[Problem]:
The following data has a line with "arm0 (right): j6" and a line with "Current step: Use". Write out exactly those lines and all the lines between them.

[Raw data]:
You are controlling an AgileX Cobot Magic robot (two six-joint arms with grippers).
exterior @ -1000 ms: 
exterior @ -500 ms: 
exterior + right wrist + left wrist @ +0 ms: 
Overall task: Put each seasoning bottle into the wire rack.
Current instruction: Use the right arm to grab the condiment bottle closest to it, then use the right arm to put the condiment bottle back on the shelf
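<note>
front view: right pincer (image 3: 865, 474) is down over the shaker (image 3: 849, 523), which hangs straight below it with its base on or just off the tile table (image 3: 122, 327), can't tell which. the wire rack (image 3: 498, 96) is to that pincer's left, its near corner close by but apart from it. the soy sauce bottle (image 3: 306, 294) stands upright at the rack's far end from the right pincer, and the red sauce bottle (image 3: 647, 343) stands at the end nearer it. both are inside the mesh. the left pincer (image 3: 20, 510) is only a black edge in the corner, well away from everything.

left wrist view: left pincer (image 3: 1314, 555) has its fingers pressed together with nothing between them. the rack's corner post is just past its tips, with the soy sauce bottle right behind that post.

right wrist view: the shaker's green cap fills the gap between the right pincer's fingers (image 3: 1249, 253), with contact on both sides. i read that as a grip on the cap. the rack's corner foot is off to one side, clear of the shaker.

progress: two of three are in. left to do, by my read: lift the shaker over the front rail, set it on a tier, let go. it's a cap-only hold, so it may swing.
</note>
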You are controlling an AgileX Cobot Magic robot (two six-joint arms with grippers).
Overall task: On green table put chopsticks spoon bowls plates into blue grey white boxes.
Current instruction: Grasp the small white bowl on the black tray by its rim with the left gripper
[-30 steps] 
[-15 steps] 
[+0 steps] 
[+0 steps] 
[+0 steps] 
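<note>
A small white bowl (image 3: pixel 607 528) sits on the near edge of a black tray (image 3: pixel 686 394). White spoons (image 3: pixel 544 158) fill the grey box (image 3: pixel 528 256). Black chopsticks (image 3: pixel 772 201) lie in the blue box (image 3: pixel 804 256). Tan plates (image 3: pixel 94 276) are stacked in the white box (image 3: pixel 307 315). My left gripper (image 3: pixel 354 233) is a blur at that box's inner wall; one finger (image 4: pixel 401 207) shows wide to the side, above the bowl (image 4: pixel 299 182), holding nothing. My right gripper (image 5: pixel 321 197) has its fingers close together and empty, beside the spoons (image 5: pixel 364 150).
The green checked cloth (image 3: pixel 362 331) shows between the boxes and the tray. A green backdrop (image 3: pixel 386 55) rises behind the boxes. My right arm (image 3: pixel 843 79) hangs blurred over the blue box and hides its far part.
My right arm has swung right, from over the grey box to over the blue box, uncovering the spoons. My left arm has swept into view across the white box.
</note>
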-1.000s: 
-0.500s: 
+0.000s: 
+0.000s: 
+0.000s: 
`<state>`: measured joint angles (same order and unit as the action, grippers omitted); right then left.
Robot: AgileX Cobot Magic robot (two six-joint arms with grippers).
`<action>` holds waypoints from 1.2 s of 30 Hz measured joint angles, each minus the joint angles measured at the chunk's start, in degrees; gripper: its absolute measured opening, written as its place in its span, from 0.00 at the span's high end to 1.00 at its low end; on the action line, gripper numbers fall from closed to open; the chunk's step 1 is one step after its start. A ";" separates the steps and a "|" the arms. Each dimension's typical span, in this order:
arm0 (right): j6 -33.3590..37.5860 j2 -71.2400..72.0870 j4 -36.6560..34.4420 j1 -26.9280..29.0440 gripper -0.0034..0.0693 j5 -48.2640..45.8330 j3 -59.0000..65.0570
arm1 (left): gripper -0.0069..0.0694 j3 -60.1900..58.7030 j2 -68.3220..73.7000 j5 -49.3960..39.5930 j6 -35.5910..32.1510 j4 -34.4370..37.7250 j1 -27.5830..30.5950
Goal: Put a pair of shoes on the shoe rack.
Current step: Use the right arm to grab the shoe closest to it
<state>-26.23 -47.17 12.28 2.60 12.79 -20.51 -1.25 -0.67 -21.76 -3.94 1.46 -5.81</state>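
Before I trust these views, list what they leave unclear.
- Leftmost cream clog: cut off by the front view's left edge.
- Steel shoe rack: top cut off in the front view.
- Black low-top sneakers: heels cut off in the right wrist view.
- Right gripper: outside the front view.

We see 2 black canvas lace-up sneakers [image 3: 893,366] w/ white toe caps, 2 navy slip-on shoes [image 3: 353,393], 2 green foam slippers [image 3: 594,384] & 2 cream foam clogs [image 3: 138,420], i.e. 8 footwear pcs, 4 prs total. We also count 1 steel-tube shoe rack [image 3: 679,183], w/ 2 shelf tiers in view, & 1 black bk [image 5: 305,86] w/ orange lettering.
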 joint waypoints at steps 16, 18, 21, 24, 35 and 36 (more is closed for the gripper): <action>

[Response to this exercise]:
arm0 (right): j6 -33.3590..37.5860 j2 -71.2400..72.0870 j4 -36.6560..34.4420 j1 -26.9280..29.0440 gripper -0.0034..0.0693 j5 -48.2640..45.8330 j3 -59.0000..65.0570
arm1 (left): gripper -0.0069..0.0694 j3 -60.1900..58.7030 j2 -68.3220..73.7000 j5 -49.3960..39.5930 j6 -35.5910..32.1510 j4 -34.4370..37.7250 j1 -27.5830..30.5950
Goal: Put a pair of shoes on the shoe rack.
Current step: Use the right arm to grab the shoe closest to it

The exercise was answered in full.